Lay Speakers and Christian Educators
by Diana L. Hynson
Serving in the Baltimore-Washington Annual Conference (some years ago), I helped teach our district lay speaking courses, meeting highly motivated, gifted, effective, and faithful leaders in their local churches, district, and conference. As a result of their lay speaking experience, many of our “grads” experienced a call to ordained ministry and went into seminary or the local pastor track to serve as pastoral leaders in the local church. For years, as I saw them at conference, they would make a special effort to thank me for my part in their call. It has been marvelously gratifying to know that my small effort linked with God’s call for this area of ministry.

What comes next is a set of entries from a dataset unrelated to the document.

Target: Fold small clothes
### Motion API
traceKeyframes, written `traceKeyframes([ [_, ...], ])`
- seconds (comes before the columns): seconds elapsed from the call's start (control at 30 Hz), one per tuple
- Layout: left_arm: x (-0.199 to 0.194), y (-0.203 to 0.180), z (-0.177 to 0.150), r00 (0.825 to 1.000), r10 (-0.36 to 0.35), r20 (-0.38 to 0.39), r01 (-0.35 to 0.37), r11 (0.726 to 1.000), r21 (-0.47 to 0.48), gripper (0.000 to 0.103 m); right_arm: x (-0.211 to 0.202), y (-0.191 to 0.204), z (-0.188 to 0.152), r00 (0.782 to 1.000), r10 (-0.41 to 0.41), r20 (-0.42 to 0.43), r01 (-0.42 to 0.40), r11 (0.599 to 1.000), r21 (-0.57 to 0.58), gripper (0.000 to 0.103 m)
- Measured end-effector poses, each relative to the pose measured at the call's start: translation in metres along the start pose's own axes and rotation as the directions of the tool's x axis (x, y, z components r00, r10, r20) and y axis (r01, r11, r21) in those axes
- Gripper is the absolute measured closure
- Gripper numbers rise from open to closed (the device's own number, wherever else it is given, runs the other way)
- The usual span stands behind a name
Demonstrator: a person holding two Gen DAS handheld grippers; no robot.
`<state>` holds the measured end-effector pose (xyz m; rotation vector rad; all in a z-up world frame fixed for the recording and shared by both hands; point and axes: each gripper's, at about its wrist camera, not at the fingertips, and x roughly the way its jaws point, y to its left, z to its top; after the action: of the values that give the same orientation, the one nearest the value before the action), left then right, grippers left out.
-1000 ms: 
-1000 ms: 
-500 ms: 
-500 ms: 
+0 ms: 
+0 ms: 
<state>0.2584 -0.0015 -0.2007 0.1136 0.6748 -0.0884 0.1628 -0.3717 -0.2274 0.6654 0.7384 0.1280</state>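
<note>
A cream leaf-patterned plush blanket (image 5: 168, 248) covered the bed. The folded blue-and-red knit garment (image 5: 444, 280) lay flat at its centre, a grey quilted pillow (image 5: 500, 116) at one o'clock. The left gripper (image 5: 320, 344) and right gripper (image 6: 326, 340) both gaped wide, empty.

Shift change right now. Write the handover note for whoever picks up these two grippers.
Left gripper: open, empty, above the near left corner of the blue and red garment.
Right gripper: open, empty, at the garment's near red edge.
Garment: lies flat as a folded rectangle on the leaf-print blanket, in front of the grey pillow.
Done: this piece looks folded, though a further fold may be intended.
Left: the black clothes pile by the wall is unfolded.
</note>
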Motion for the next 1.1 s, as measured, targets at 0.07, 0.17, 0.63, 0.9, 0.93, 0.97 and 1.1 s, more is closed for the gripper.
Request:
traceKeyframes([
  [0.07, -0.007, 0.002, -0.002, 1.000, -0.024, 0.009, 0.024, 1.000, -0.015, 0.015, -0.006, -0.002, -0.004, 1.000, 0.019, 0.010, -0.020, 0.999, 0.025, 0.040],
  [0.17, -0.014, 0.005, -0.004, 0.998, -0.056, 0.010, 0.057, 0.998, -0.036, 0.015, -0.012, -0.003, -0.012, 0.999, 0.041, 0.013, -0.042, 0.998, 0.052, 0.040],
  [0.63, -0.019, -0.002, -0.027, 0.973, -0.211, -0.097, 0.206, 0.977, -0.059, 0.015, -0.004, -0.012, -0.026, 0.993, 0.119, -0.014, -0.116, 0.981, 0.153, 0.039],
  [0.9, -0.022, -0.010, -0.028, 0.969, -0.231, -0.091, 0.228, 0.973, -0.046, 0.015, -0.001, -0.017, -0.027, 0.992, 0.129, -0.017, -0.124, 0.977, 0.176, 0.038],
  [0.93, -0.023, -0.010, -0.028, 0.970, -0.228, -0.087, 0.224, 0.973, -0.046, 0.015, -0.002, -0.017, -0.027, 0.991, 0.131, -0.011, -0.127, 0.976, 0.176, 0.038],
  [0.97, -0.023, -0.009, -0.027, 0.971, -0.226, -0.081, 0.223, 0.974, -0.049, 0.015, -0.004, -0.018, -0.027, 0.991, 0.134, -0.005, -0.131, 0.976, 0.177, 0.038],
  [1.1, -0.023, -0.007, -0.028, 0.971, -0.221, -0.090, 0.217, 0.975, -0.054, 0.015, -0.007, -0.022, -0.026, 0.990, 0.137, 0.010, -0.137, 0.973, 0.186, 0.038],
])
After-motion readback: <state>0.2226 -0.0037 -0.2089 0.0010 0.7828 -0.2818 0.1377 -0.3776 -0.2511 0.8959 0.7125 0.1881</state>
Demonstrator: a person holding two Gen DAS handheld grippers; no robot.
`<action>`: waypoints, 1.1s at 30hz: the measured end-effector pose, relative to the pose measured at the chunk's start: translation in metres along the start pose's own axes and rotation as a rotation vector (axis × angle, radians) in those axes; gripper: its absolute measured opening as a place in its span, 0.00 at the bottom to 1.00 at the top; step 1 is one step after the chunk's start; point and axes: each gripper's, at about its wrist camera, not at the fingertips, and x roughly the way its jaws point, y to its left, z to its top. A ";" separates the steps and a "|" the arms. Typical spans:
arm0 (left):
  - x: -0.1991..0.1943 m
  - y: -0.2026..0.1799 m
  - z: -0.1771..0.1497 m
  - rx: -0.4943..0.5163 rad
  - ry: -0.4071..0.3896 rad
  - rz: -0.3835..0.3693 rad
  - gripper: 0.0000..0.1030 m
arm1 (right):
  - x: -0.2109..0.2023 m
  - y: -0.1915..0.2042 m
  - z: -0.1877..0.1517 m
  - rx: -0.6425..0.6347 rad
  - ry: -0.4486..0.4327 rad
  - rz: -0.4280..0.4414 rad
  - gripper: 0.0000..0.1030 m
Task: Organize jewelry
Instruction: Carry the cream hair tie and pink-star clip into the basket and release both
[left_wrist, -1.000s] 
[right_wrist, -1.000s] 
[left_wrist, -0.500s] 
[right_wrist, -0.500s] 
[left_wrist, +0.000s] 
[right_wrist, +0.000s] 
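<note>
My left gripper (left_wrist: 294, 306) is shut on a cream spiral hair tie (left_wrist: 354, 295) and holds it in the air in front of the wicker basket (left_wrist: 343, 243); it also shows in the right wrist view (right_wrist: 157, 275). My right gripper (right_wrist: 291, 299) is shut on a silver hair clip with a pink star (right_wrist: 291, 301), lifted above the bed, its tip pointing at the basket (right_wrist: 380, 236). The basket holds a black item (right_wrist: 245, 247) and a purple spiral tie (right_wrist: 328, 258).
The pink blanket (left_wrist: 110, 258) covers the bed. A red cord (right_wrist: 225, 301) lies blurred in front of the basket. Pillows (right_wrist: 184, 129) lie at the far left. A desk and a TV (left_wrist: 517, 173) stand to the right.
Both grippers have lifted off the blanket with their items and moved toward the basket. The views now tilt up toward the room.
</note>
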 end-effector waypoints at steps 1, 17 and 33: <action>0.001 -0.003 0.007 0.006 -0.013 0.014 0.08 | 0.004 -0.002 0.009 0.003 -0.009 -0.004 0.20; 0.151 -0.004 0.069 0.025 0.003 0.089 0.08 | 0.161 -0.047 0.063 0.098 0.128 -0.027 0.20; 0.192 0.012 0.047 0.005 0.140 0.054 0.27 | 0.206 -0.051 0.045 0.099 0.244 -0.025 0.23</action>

Approached by Sandy Zeigler Jackson, the Director of Lay Leadership Development at GBOD, I agreed to write the advanced course material for Lay Speakers Teach Adults. When the course was published in 2006, I had the opportunity to give it a test drive at the South Central Jurisdiction Lay Speaking training in the summer that year. It went well, I felt good about my effort and their accomplishment, and I fielded a few other requests to teach the course in other settings. So far, so good.
At the meeting of Annual Conference Directors of Lay Speaking Ministry in January 2007, I had a brief time to mention the Lay Speakers Teach Adults course. They just blew me away! I already know that lay speakers tend to be movers and shakers in their churches and beyond. When I asked the group of about 125 directors how many of them teach Sunday school, almost every hand went up, and nearly all the rest said that they attended a class. Wow!
Here’s an avenue to the teaching ministry of our churches, districts, and conferences that I had not really considered before. As I continue to work with leaders in Christian education and formation at the conference and district level, I will be casting a significant glance in the direction of the leaders in lay speaking as well.
As you work with teachers, education/formation leaders, and advocates, consider:
- How many lay speakers are in your church, district, or in nearby churches?
- How many of them are teachers?
- As you work with teacher recruitment, have you considered lay speakers?
- When you need substitute teachers, especially on short notice, could one of your lay speakers help?
- If you do training for teachers and substitutes, could you invite your lay speakers?
- Can lay speakers help do any of your training?
- Do you know if any lay speakers in your district are members of CEF (Christian Educators Fellowship)? If they teach, but are not members, can you invite them?
- If your conference does not have a CEF chapter, or needs another chapter, would linking up the lay speakers help?
- What other alliances might you forge with lay speakers who teach or lead education ministry?